Salgın süreci, hem yetişkinlerin hem de çocukların sosyal yaşantısını olumsuz etkilemiştir. Özellikle çocukların evlerde kalması, uzaktan eğitim nedeniyle uzun süre arkadaşlarıyla bir araya gelememesi, parklarda grup oyunları oynayamaması çocuklarda sosyal açlık oluşturmuştur.
Çocukların bu açlık nedeniyle dışarıda bulamadığı arkadaşlığı artık sanal ortamda aradıkları internet üzerinden hiç tanımadıkları kişilerle bile iletişim kurmaya ve arkadaş olmaya çalıştıkları, çeşitli oyun gruplarına katılarak tanımadıkları insanlarla ekip oluşturdukları görülmektedir. Bu ortamdan olumsuz etkilenen çocukların çabuk öfkelenme, küfretme, kendini kontrol edememe, büyüklere karşı saygısızlık, söz dinlememe, sorumluluklarını yerine getirmeme gibi olumsuz davranışlarının artığı görülmektedir.
Anne babalar neler yapmalı?
Bazı anne babalar, çocuklarıyla arkadaşlık yaparak, onların sosyal açlığını karşıladıklarını düşünmektedirler. Bu doğru bir yaklaşım değildir. Anne babanın, kardeşin veya akrabalarla iletişimin bir çocuğun sosyal yaşamındaki yeri ile arkadaşların yeri farklıdır. Sadece aile veya kardeşle iletişim halinde olmak arkadaşlarla iletişimsizliğin oluşturacağı boşluğu asla dolduramaz. Bu şekilde büyüyen çocukların hep bir yanları eksik kalır. Öncelikle bunu idrak etmek gerekir.

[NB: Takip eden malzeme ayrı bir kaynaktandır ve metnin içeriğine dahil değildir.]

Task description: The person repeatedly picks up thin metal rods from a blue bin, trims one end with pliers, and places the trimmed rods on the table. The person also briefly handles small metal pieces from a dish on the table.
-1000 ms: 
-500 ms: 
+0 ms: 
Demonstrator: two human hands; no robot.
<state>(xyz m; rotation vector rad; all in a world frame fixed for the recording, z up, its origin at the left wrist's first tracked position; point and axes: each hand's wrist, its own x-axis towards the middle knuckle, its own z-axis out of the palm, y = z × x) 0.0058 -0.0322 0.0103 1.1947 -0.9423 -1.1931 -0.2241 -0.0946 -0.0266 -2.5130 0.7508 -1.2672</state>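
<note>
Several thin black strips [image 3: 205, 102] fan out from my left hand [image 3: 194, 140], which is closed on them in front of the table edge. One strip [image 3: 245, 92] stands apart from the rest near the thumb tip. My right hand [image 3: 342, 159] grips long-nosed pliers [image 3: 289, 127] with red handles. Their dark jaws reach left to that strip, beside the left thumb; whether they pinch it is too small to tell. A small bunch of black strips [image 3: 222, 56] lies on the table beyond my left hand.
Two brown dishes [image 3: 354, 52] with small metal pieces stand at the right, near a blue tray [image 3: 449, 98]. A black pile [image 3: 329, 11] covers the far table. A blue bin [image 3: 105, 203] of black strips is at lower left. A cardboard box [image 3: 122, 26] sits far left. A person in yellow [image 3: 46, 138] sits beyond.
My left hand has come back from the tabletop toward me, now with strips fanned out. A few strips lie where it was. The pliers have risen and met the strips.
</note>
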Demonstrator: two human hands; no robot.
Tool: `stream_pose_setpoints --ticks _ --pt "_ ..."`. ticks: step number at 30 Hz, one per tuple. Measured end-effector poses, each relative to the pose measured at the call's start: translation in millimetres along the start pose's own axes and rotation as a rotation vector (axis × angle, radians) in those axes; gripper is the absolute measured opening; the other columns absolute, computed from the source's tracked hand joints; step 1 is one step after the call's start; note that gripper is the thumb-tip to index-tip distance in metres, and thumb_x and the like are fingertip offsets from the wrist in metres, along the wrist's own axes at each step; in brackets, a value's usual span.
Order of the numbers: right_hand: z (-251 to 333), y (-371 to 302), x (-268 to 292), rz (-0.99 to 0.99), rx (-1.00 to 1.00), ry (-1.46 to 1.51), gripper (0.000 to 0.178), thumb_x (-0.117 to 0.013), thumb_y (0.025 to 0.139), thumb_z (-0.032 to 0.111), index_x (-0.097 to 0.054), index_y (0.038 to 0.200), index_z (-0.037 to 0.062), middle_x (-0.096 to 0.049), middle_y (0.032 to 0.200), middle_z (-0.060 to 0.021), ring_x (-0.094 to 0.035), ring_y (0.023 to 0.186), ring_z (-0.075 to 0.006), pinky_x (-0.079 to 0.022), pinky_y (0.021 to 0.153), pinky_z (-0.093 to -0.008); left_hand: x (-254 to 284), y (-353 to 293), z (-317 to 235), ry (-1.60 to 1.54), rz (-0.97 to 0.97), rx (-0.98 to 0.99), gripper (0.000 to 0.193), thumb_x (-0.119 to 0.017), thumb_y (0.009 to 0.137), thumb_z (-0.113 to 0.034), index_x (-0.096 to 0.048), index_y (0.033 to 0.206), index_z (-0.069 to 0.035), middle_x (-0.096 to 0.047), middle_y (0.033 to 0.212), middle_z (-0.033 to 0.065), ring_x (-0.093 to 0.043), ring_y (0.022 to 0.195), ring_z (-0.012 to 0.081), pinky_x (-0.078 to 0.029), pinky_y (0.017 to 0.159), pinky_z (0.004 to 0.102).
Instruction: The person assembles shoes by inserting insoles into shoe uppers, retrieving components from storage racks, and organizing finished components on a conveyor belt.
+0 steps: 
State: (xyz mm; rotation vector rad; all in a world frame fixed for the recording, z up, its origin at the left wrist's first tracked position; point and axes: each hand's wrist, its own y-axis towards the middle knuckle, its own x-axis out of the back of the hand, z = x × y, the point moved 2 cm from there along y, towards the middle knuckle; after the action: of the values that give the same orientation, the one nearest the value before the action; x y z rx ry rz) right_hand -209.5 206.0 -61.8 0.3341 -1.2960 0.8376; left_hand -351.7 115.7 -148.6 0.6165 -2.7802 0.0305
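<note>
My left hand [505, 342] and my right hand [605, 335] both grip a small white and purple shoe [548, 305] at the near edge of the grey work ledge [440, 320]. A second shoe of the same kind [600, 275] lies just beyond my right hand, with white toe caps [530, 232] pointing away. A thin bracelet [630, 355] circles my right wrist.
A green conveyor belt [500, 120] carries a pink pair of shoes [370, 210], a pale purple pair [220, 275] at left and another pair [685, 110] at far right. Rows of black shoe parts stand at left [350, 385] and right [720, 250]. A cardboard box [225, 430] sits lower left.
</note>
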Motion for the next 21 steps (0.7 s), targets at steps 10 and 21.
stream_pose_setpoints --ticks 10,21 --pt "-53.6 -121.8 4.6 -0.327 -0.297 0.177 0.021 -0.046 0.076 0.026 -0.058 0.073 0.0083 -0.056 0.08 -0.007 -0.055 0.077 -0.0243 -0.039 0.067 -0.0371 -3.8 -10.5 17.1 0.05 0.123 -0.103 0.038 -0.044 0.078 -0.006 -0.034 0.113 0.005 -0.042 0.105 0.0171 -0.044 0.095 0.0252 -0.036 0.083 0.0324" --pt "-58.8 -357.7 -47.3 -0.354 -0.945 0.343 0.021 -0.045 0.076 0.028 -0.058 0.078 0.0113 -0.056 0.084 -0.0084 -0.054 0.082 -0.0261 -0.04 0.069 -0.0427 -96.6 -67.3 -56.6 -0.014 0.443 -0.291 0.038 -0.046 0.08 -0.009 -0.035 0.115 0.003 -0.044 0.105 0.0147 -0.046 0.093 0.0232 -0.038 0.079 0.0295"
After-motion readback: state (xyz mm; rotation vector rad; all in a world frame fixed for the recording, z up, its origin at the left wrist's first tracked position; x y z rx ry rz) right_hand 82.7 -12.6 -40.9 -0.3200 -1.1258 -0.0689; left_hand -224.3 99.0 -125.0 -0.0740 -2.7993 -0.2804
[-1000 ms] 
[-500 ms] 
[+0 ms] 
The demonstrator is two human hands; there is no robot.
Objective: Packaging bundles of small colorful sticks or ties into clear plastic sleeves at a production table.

Salgın nedeniyle yapacak bir şeyimiz yok diyen anne babalar da olacaktır. Doğrudur, zor günlerden geçiyoruz, salgın tüm yaşamımızı etkiliyor ve evlerimize kapanıyoruz. Lakin çocuklarımız bu süreçte büyümeye devam ediyor. Onların daha sağlıklı kişilik geliştirmeleri için bizler de çaba sarf etmeliyiz. Salgın sürecinde çocuklarımızın sosyal açlığını bir nebze de olsa doyurabilmek için kısa süreli de olsa ara sıra arkadaşlarıyla görüşmelerini, açık alanlarda oyun oynamalarını sağlamalıyız. Sokağa çıkma yasaklarının olduğu günlerde arkadaşlarıyla telefon veya sosyal medya üzerinden görüşmelerine, pedagojik açıdan zararı olmayan bazı grup oyunlarına tanıdık arkadaşlarıyla katılmalarına (sınırlı sürede) fırsat vermeliyiz.
Salgın sürecinde çocuklarımızın ders başarılarına odaklanıp onların psikososyal gelişimlerini ikinci plana attık. Bilgi eksikliği er yada geç telafi edilebilir ancak kişilik oluşumunda ve tutumlarda oluşacak hasarın telafisi daha güçtür. Bu yüzden çocuklarımızın psikososyal gelişimlerine de en az dersleri kadar önem vermenizi öneririm.